The same happens for me with Esxi with IPV6,

VM - CentOS release 6.3 (Final) - 2.6.32-39-pve
Proxmox - pve-manager/3.4-6/102d4547 (running kernel: 2.6.32-39-pve)
L2 - Dlink - no special configuration after factory reset.
When the VM is not reachable from the outside, pinging inside the LAN causing the VM be reachable from the world again (only for a few minutes)

Inside the proxmox host itself:

brctl showmacs vmbr0: (when server is not reachable from the world)

  1 ee:75:67:e5:8f:b0   no         0.59

When the server is reachable from the world

  2 ee:75:67:e5:8f:b0   no       127.15

I tried to replace L2 switch didn't help. Installed a new server with a new VM. Same results.

After disabling IPv6 on the VM it stopped, but I don't really understand why. The setup of the server are totally basic.

danielch1
  • 1
  • 1

1 Answers1

1

When you did your TCPDUMP, was the IPv6 traffic abnormally high?
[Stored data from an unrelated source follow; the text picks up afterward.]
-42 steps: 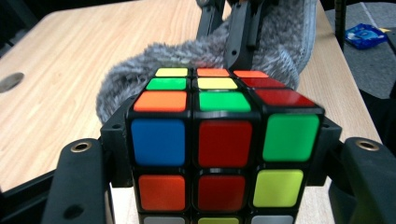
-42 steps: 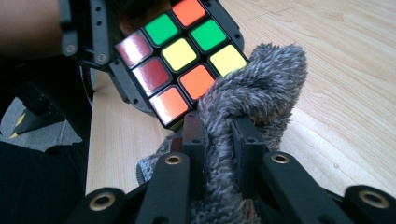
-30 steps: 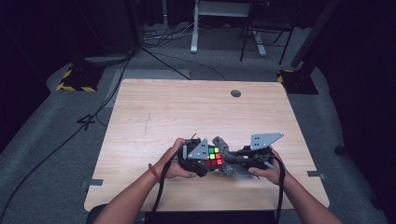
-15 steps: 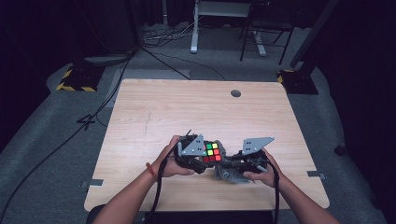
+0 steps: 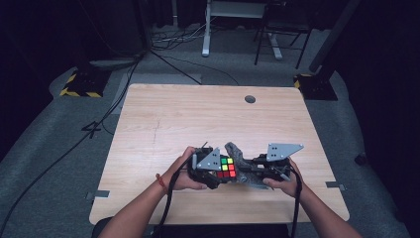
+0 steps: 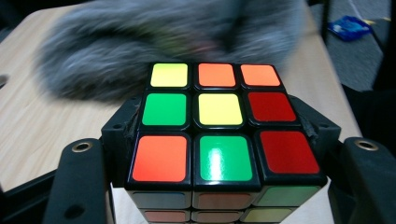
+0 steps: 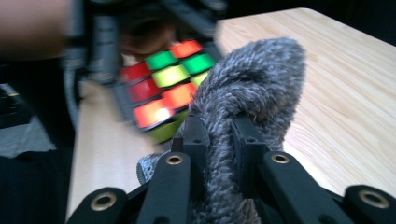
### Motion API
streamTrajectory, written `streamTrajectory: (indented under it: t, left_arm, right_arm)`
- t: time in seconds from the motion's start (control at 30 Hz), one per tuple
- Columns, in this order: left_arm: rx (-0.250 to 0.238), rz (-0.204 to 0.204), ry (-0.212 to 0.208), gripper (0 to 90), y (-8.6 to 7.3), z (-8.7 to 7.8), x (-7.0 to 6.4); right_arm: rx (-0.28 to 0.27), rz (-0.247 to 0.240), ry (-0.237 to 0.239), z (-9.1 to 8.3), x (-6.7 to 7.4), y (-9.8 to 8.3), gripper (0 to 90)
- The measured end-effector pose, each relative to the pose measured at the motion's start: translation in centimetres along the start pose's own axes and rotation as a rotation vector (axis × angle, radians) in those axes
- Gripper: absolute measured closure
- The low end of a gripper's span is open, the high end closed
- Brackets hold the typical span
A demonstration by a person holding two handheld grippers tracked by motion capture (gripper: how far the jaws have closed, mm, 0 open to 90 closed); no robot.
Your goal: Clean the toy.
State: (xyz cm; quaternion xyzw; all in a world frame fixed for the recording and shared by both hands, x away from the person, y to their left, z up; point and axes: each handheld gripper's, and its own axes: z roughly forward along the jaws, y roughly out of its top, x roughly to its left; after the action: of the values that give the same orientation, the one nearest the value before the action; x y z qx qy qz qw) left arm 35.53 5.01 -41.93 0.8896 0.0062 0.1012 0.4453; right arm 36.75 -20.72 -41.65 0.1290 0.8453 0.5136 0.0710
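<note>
- Low over the near edge of the wooden table, between the two hands: puzzle cube, clamped in the left gripper, black jaws pressed against opposite sides.
- Seen in the left gripper view: cube's top face scrambled, with yellow, orange, green and red tiles; yellow in the centre.
- Pinched tight in the right gripper: grey fuzzy cloth, bunched and rising between the jaws.
- Touching or just beside the cube on its right side in the high view: the cloth; exact contact hard to tell.
- Blurred behind the cube in the left gripper view: same grey cloth.
</note>
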Motion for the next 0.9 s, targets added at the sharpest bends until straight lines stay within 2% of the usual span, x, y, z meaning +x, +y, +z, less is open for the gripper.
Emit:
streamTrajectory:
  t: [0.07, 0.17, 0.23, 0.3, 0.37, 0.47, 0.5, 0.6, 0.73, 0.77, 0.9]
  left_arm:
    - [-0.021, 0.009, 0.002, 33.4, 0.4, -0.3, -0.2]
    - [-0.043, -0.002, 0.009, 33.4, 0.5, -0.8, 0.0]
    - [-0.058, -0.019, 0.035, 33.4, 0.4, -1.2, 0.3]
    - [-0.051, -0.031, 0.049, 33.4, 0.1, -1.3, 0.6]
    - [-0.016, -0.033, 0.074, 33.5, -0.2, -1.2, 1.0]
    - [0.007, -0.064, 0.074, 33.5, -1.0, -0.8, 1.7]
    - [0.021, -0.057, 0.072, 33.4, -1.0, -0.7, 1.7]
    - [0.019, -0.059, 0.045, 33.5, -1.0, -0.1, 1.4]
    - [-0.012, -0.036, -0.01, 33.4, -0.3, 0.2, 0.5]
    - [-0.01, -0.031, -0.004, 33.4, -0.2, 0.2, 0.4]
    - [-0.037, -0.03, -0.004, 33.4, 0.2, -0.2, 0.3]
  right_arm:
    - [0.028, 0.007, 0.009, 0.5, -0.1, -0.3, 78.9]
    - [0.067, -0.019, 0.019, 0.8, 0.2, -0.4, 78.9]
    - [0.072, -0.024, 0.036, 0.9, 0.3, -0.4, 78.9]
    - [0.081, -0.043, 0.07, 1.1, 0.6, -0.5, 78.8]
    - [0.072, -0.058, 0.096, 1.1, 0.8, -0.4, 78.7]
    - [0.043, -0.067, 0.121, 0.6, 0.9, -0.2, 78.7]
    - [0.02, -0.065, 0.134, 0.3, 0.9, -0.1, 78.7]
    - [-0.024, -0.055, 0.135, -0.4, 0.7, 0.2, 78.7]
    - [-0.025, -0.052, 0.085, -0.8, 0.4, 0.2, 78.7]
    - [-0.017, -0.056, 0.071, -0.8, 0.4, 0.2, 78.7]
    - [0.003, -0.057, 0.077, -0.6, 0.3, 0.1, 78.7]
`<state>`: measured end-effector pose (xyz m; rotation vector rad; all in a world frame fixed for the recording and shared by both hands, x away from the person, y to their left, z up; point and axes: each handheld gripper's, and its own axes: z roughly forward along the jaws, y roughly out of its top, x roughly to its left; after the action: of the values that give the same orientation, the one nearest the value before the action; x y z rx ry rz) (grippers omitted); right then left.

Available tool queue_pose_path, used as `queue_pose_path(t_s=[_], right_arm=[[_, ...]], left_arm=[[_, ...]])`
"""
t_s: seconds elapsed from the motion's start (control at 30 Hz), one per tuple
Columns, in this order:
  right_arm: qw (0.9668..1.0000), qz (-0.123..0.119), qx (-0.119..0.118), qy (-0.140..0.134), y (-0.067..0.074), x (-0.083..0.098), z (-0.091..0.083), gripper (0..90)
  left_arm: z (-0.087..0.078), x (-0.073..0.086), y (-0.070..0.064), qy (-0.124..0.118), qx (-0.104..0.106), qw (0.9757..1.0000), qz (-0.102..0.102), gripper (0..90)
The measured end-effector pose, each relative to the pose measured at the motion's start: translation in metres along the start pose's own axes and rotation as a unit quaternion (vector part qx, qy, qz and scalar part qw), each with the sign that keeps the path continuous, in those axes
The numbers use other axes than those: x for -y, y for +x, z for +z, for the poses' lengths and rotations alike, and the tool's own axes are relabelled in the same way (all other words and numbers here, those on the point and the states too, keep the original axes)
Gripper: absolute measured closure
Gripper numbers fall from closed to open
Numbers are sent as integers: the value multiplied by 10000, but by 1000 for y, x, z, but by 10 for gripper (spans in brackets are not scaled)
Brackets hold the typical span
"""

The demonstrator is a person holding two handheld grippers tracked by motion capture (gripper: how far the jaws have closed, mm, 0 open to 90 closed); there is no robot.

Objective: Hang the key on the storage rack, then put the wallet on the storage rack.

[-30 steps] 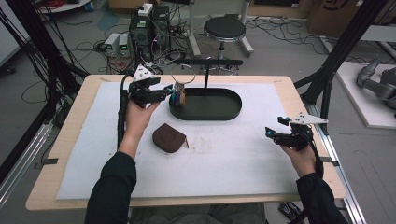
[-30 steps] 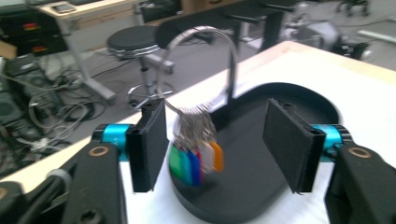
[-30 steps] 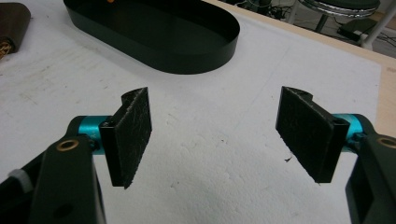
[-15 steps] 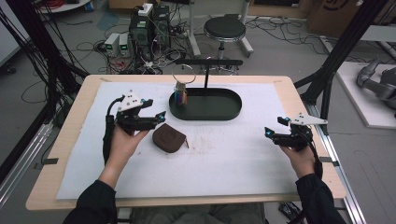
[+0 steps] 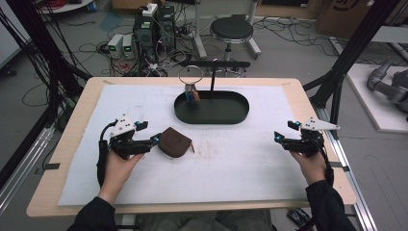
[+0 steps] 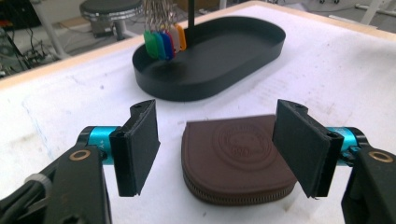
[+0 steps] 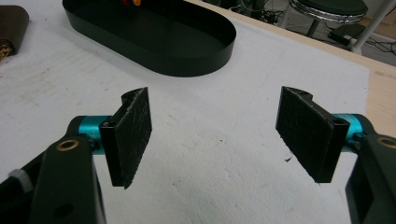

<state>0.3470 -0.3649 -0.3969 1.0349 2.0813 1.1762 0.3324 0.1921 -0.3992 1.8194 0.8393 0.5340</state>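
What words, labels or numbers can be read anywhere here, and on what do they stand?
None can be read.
Brown pouch: a round embossed seal with lettering, too blurred to read.
Cardboard box on the floor: a dark mark, cut off and unreadable.
Coloured key tags: no writing that can be made out.

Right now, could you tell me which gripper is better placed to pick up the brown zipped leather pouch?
Left: the left gripper is open beside the brown zipped leather pouch; the right gripper is far across the white mat.

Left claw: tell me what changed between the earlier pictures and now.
The left claw left the bunch of coloured key tags at the black oval tray, came down beside the brown zipped leather pouch, jaws just opening, nothing between them. Right claw, pouch and tray stayed put.
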Motion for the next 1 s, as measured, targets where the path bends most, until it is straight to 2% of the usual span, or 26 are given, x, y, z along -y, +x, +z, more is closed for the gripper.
queue_pose_path(t_s=[0.27, 0.4, 0.47, 0.57, 0.8, 0.93, 1.0], right_arm=[[10000, -2, 69, -24, -2, 2, -5, 272], [10000, -7, 67, -38, -2, 2, -5, 272], [10000, 8, 67, -7, -2, 2, -5, 272], [10000, -33, 55, -11, -1, 2, -5, 272], [10000, -61, -2, -47, 0, 3, -3, 287], [9999, -100, 7, -74, 2, 3, -3, 287], [9999, -86, -8, -62, 2, 2, -3, 287]], left_arm=[[9, 4, 0, 98, 110, 9998, -127, 320], [13, 7, 3, 194, 244, 9993, -208, 388], [16, 9, 5, 304, 218, 9989, -298, 405], [20, 11, 10, 373, 272, 9977, -495, 412], [33, 10, 23, 529, 249, 9955, -746, 439], [44, 8, 27, 591, 291, 9932, -963, 476], [50, 7, 28, 775, 284, 9922, -936, 486]])
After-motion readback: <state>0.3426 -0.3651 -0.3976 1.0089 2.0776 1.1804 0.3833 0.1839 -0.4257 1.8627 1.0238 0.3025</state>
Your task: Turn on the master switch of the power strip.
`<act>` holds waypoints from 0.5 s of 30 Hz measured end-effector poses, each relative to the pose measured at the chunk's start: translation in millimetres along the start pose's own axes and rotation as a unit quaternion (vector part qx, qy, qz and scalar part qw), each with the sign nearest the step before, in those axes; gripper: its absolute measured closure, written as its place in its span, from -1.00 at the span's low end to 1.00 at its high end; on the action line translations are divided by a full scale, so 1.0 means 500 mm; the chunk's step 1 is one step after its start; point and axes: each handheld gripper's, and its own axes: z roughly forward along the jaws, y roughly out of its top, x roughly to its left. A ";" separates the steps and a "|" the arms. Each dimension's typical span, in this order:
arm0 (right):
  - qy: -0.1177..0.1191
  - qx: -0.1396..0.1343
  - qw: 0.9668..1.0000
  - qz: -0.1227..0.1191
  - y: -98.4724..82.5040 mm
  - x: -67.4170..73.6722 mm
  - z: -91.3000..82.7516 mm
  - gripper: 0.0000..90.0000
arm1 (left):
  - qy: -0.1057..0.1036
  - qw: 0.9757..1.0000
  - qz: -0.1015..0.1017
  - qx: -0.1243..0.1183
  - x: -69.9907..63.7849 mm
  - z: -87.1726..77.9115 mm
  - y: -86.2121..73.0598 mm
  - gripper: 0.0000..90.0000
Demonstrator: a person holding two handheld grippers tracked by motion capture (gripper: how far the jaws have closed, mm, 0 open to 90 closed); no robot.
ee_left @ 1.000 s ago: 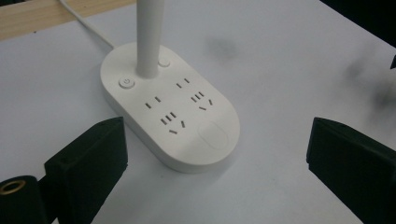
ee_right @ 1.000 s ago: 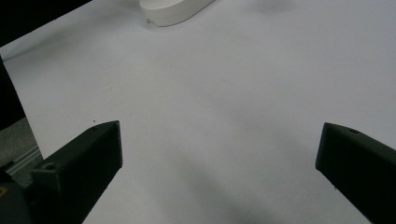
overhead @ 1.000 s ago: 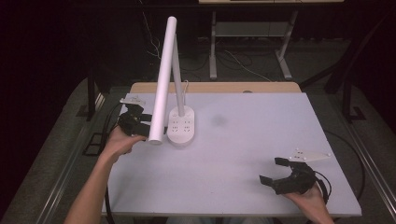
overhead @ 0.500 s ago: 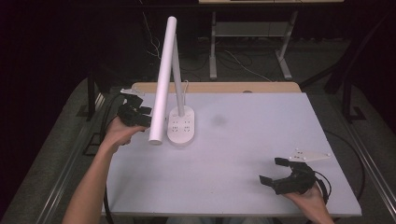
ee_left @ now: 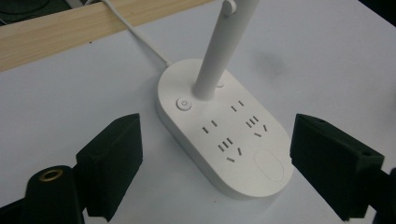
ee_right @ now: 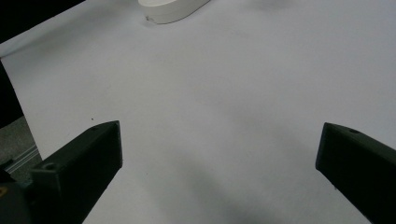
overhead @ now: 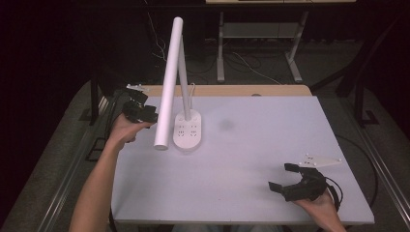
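Though its head is cropped out, lamp base [ee_left: 224,140] between the parted, narrowing left gripper [ee_left: 217,163]; right gripper [ee_right: 219,172] agape.

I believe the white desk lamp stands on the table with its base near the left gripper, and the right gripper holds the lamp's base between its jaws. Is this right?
Not quite. The right gripper holds nothing: in the right gripper view its jaws stand open over the bare table, far from the lamp's base. The high view shows the rest is right: the lamp stands near the left gripper.
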 end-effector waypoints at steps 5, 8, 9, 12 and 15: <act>0.001 0.000 1.000 -0.001 0.000 -0.001 0.000 -1.00 | 0.006 1.000 0.003 0.005 0.007 0.008 0.010 -0.58; 0.002 0.003 1.000 0.000 0.000 0.000 0.001 -1.00 | 0.015 1.000 0.002 0.002 0.007 0.012 0.014 -0.51; 0.002 0.003 1.000 0.000 0.000 0.000 0.001 -1.00 | 0.016 1.000 0.000 0.002 0.009 0.014 0.016 -0.50; 0.002 0.003 1.000 0.000 0.001 0.000 0.001 -1.00 | 0.023 1.000 -0.002 0.001 0.015 0.021 0.018 -0.43; 0.002 0.003 1.000 0.000 0.001 0.000 0.001 -1.00 | 0.023 1.000 -0.016 -0.006 0.023 0.027 0.018 -0.34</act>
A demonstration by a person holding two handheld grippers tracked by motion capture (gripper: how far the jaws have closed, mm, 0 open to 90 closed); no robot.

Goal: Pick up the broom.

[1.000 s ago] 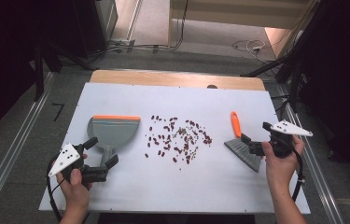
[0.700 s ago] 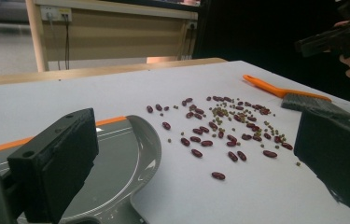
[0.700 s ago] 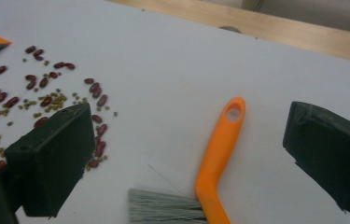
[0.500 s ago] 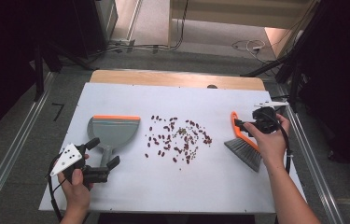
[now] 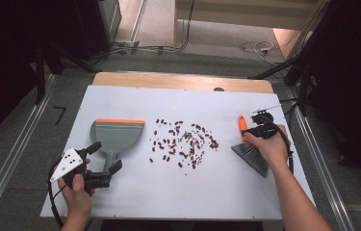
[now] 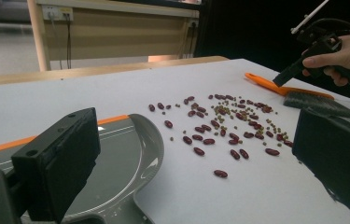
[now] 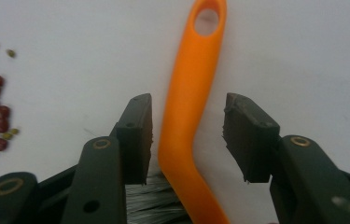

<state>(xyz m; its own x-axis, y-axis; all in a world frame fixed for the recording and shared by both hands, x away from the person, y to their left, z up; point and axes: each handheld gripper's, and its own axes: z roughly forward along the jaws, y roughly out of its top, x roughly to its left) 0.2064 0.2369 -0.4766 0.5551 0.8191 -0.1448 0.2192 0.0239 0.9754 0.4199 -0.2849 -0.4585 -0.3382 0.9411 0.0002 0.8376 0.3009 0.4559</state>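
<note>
A: Starting at the left?

B: Left gripper (image 5: 105,157) near the table's (image 5: 135,202) front edge, jaws spread wide, nothing between them. Just beyond it the dustpan (image 5: 115,134), stem toward the person, orange lip toward the far edge.

A: And in the middle?

B: Loose beans (image 5: 185,142), red and small green, scattered between dustpan and brush, touching neither.

A: Then the right side?

B: Brush (image 5: 251,154) flat on the table just right of the beans. Long axis running away from the person and leaning a little left: bristles at the near end, orange handle (image 7: 196,70) pointing off to the far side, hanging hole at its tip.

A: Right gripper?

B: Right gripper (image 7: 189,135) coming in from the bristle end, lined up along that same axis. Jaws just been closing, now partly shut and straddling the handle at its bend. Not gripping yet: clear gap at one pad, a sliver at the other.

A: So the next move?

B: Probably only a squeeze across the handle's narrow width; no turning of the wrist called for.
</note>
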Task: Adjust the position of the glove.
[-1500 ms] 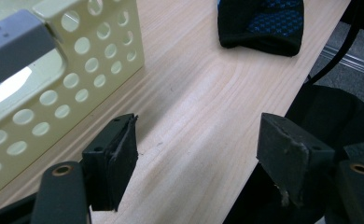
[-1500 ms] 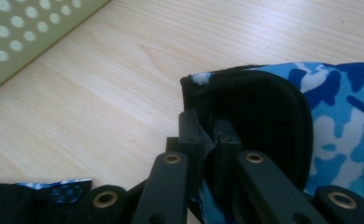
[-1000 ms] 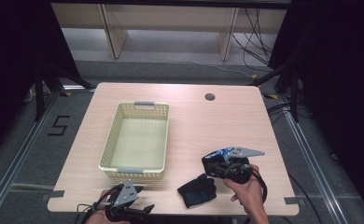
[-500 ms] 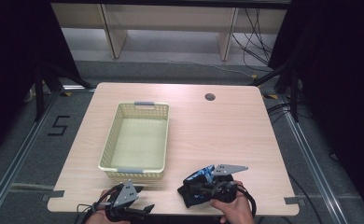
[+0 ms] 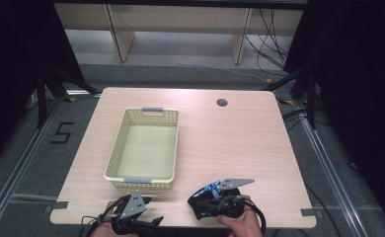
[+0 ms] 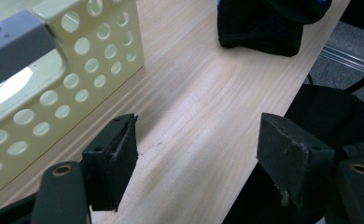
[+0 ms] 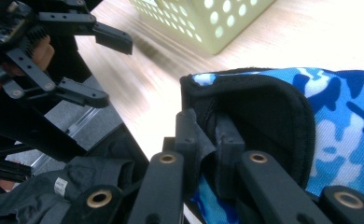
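A cloth (image 5: 205, 193) with blue camouflage print and a black lining lies bunched at the table's front edge. My right gripper (image 5: 202, 205) is shut on it. In the right gripper view the pads (image 7: 227, 140) pinch the black hem of the cloth (image 7: 329, 107). My left gripper (image 5: 155, 221) rests at the front edge just below the basket and stands open; nothing sits between its jaws (image 6: 199, 154) over bare wood. The cloth's black side (image 6: 259, 28) shows beyond them. The left gripper (image 7: 110, 70) is also seen from the right one, jaws apart.
A pale yellow perforated basket (image 5: 115, 153) with grey handles stands on the left half of the wooden table (image 5: 240, 143); its wall (image 6: 77, 70) is close to my left gripper. A round cable hole (image 5: 222, 102) lies at the back. Dark floor surrounds the table.
My right gripper has come down and to the left toward the front edge, carrying the cloth, which now bunches on the table. The left gripper has stayed put.
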Tool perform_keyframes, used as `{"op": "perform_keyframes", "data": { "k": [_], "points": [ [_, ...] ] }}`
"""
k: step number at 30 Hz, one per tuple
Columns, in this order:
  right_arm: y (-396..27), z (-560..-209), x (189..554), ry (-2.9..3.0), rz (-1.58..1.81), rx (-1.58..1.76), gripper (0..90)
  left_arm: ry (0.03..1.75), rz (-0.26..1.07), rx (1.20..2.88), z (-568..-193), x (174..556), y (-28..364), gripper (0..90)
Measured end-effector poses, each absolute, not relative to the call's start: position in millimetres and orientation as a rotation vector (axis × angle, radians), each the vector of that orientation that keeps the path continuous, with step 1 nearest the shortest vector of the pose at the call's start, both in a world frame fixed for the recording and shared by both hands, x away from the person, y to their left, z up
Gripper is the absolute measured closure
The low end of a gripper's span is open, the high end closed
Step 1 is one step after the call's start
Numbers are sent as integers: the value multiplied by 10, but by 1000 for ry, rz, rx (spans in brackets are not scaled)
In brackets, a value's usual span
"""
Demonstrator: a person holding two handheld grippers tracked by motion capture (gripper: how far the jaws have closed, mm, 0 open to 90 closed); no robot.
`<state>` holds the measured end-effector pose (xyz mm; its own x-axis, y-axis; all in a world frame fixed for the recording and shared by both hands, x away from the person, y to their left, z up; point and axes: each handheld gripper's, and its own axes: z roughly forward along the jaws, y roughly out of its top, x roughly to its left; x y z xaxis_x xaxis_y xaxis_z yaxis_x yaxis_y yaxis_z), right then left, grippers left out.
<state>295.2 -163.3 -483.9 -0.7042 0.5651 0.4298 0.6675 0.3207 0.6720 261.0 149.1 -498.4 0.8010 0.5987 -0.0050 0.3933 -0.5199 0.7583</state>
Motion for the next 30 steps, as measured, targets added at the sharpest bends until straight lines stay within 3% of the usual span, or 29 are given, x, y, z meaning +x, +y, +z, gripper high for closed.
{"op": "perform_keyframes", "data": {
  "k": [14, 18, 19, 26, 30],
  "points": [
    [-1601, -4993, 2989, -2511, -1245, -1140, 732, 701, 329, 2201, -4987, 2613, 1492, 285],
    [-1579, -4970, 2974, -2528, -1230, -1149, 636, 719, 312, 2190, -5004, 2597, 1470, 284],
    [-1578, -4940, 2972, -2523, -1246, -1154, 571, 712, 316, 2190, -5008, 2600, 1471, 284],
    [-1618, -4825, 2981, -2540, -1241, -1187, 466, 722, 316, 2198, -5010, 2605, 1469, 284],
    [-1671, -4689, 2969, -2541, -1279, -1180, 450, 703, 317, 2205, -5006, 2607, 1472, 284]
  ]
}}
We experienced a similar issue which was caused by malfunctioning l217-LM intel drivers on the network. In short, when machines with the effected drivers are put into sleep mode, they can enter a state where 2 or more of them will constantly spam IPv6 messages back and forth. The messages aren't enough to even show up as an abnormal amount of traffic on the switches, but some devices (including one of our multi-function-printers and our Sonicwall) couldn't handle the high amount of this particular type of IPv6 traffic, went to 100% CPU and were useless until the traffic stopped.

Here's a thread that describes it in a bit more detail: http://www.gossamer-threads.com/lists/cisco/nsp/177843

searching for "HBH ICMP6, multicast listener report" also brings up others with similar issues.

One of the possible solutions is to filter or throttle multicast traffic on the switch (look for storm control features on your switch) and in my case, fixing the aberrant Ethernet drivers.